Oya Aydoğan’la olan dört yıllık ilişkisi evlilik yerine ayrılıkla noktalanan Mertoğlu, yeni aşkı ile çok geçmeden evlilik yolundaki ilk adımı attı. Kısa bir süre önce nişanlanan âşıklar, bu yaz nikâh masasına oturacak. Oyuncu Oya Hanım’ın dört yılda yapamadığını emlakçı Naz Hanım’ın dört ayda başarması ilginç değil mi?
Haber 6’nın başına Serkan Oral getirildi
Türkiye’nin Magic Box yani bugünkü adıyla Star TV’den sonra ikinci özel televizyon kanalı olan Kanal 6, yakında Haber 6 TV olarak uydudan yayın hayatına başlayacak.
Mehmet Kurt’un patronajında yoluna haber kanalı olarak devam edecek Haber 6’nın başına tanıdık bir isim atandı.
4. Levent’te havuzlu bir villada çalışmalarına başlayan Haber 6 TV’de İrfan Sapmaz’ın ayrılmasıyla boşalan genel müdürlük koltuğuna kuruluşundan bu yana 24’te moderatörlük yapan genç kuşağın başarılı televizyoncularından Serkan Oral geçti.
60 civarındaki personeliyle 24 saat canlı yayına hazırlanan Haber 6 TV’nin çiçeği burnundaki genel müdürü Serkan Oral, “Haber 6 TV, dört dilde yayın yapacak. Haber 6 TV genç, dinamik ve çekirdek bir kadroyla yola çıkacak ama kısa sürede gazete, dergi ve internet medyasının deneyimli isimlerinin de program yaptıkları bir kanal olacak” dedi.

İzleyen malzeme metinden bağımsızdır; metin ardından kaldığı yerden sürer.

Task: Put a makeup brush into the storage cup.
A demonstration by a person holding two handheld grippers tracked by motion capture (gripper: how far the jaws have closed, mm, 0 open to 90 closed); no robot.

Oral, Haber 6 TV, Türkçe’nin yanı sıra İngilizce, Arapça ve Rusça da yayın yapan bir haber kanalı olacağının da altını çizdi.
Şimdiye kadar televizyon dünyasının birçok ustasıyla çalışma olanağı bulan ve altı kitaba yazar olarak imza atan Serkan Oral’a yeni görevinde başarılar diliyorum.
Futbolcusuna ‘Rakibe pas ver’ diyen antrenör!
Olay yeni değil ama ben yeni duydum.
Bu müthiş Özkan Sümer efsanesini sizlerle paylaşmak istedim.
Özkan Sümer’in Trabzonspor’da teknik direktör olduğu yıllarda şimdilerde Sabah’ta spor yazarlığı yapan İskender Günün de, Trabzonspor’un yıldız futbolcularından biridir.
İskender, ayağında top tutmayı, rakibe çalım atmayı çok seven bir futbolcuydu.
Bir gün soyunma odasında Özkan Sümer, futbolculara taktik verirken çalımcı İskender’e de şöyle der:
“İskender, sen topu al, rakip ceza sahasına kadar sür ve topu rakibe ver.”
Herkes gibi İskender de şaşırır. Özkan Sümer’e bunun sebebini sorar.
Sümer’in yanıtı şöyle olur:
“Topu senden alamıyoruz ama rakipten alıyoruz hiç değilse.”